Hutchison China MediTech has turned an important corner, scoring positive overall survival and progression-free survival in a Phase III study of fruquintinib, its lead oncology drug, in colon cancer. The top-line success — data will come out this summer at ASCO — puts Chi-Med on a direct path with its partners at Eli Lilly to an NDA filing with Chinese regulators in a few months.

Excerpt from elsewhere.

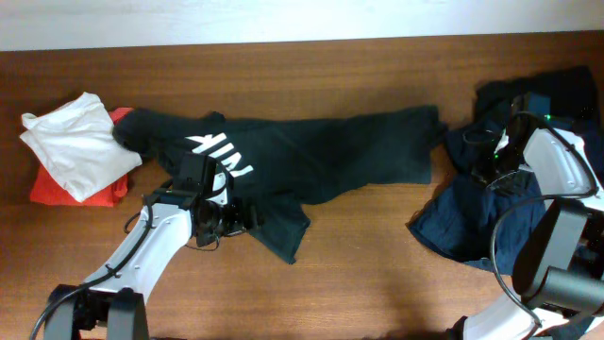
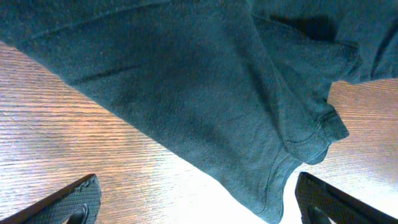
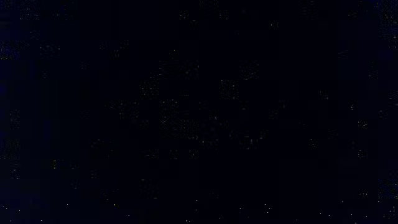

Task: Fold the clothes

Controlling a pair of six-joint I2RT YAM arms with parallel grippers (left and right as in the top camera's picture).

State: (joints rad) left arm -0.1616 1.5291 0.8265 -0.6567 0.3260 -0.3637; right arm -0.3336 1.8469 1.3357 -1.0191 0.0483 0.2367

Investigators recruited 416 patients with locally advanced or metastatic colon cancer who had failed at least two chemotherapies for this study. The patients were then divvied between the drug arm and a group treated with placebo plus best standard of care.
“It’s a remarkably selective VEGFR inhibitor,” Chi-Med CEO Christian Hogg tells me. “We’ve always had confidence in shutting down that target…We have always been super confident that fruquintinib is as clean as you’re going to get.”
Chi-Med’s stock $HCM surged 11% on the news.
Hogg started out as CEO of the company when it launched 17 years ago. He was the first staffer and fruquintinib came out of its labs with the backing of billionaire Li Ka-shing. Now Chi-Med, domiciled in Hong Kong for tax reasons, listed in London and on Nasdaq (with a $1.55 billion market cap}, has 330 scientists and staff in Shanghai. And, if the data hold up, Hogg expects Chinese regulators could well come through with an accelerated approval.
“There has never been a mainstream oncology drug — I’m talking synthetic medicine, small molecules or antibodies — but never a mainstream oncology drug created in China by a Chinese company taken to a positive readout,” he tells me in a phone interview from his office in Shanghai.
And he doesn’t plan for it to be the last. While Chi-Med is setting up a bridging study in the US for fruquintinib, researchers are advancing a late-stage program for non-small cell lung cancer. Outside of China, Hogg expects to focus considerably on combination studies for his lead drug.
Chi-Med has eight drugs in 30 clinical studies around the world, says the CEO, with a follow-up program that could provide pivotal data fairly soon for savolitinib, partnered with AstraZeneca. That includes four Phase III studies now underway and 4 more getting ready to launch.
Eli Lilly has played a key role, inking an $86.5 million deal in 2013 for fruquintinib and paying 70% of the clinical trial costs. Lilly has commercialization rights in China, and has windows coming up that could allow it to grab an option on global rights.
China, says Hogg, has 30% of the world’s cancer patients and is set to become the world’s second largest pharmaceuticals market. And regulators, he says, are keen to advance new drugs into the market.
“We were in the right place at the right time,” says Hogg. “It will only get bigger and better.”